McLennan County commissioners on Tuesday learned needed repairs to the roofs of county-owned buildings will total $8.41 million.
County leaders must identify a way to fund the countywide deferred maintenance that ranges from urgently needed total replacement at the Archive Building to simpler coating required at other buildings in the next six years.
The project list provides a starting point for discussion about how county commissioners want to address the roof problems in coming years, Wallace Group project manager Bruce Thacker said. Commissioners paid The Wallace Group $26,350 to survey all roofs of county-owned buildings.
Almost $1.3 million in projects across 14 buildings were identified as locations with the most imminent loss of property due to damage. The largest project, identified as a “priority 1,” includes the total roof replacement of the Archives Building on Washington Avenue at $458,174.
Another building — the mostly empty, three-story former Grand Karem Shrine building — is losing value as water continues to leak through the roof into the ballroom, Thacker said. Repairs to that building are estimated to cost $119,000. The building now houses the county’s Health Services Department and the Child Support Court.
“We’re damaging property because of the leaks that are there,” he said.

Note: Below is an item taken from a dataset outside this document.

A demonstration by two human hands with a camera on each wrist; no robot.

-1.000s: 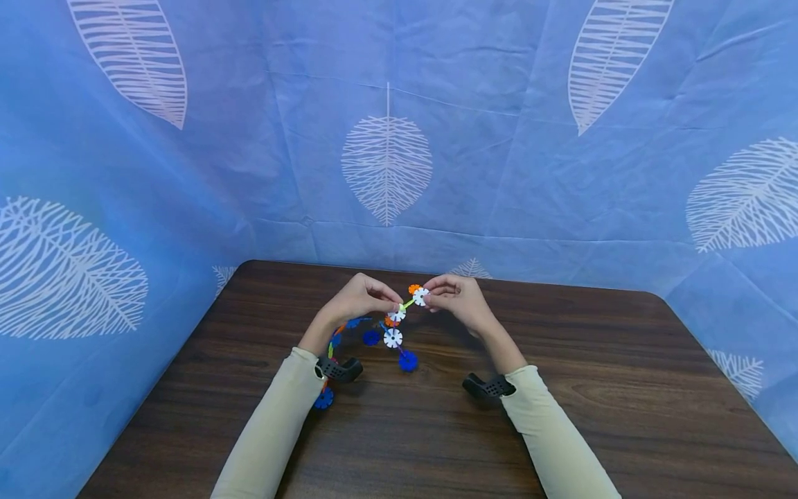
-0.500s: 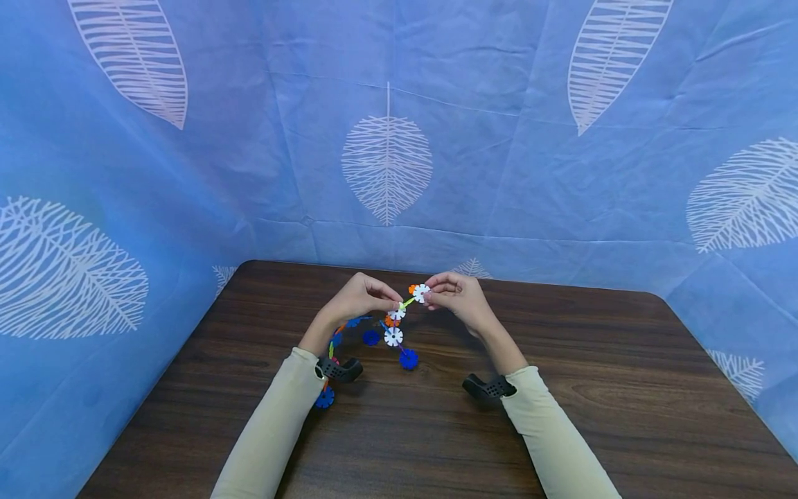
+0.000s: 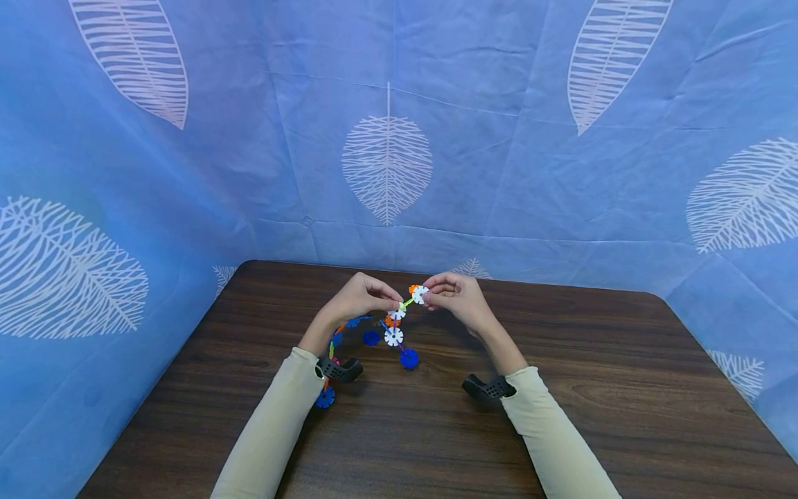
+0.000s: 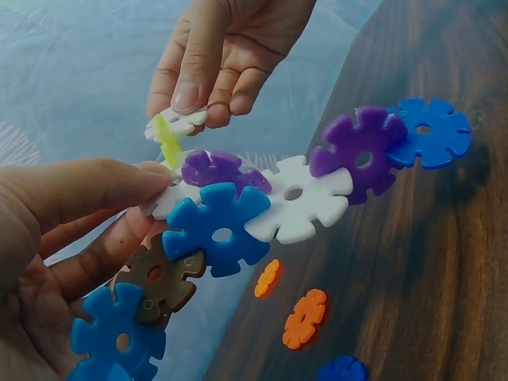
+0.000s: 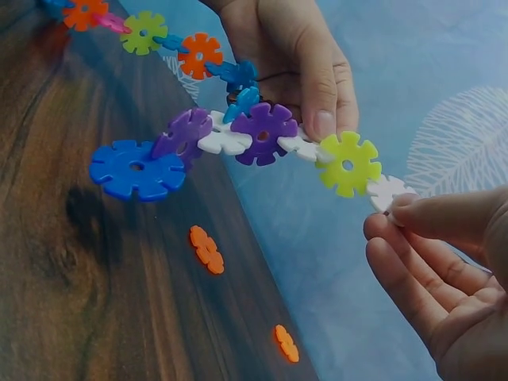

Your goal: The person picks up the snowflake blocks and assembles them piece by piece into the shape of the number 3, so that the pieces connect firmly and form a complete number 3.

However, some of the more expensive projects aren’t in need of immediate repair and could be put off for a year or two, including re-roofing all of the Juvenile Detention Center at more than $1.5 million. All the flat roof areas of the State Highway 6 jail need to be replaced at almost $2.6 million, but that project could be put off for about another six years, according to the report.
Some of the other buildings in need of roof repair include the sheriff’s office, precinct road and bridge buildings, the IT building, and the MHMR Center for Development Services.
“There are some large-dollar values, mainly because the roof areas are so large that we’re dealing with, and then there are some small ones,” Thacker said.
Thacker said he can’t guarantee the presented list identified the only roofing issues throughout the county, as additional problems could arise in coming years.
“I know roofing is not your favorite subject, but when the roof leaks, a lot of people complain and I get to hear about it,” Thacker said.
County Judge Scott Felton said it is possible some of the work could be funded from one of the county’s bonds, but the court will first have to review the project list.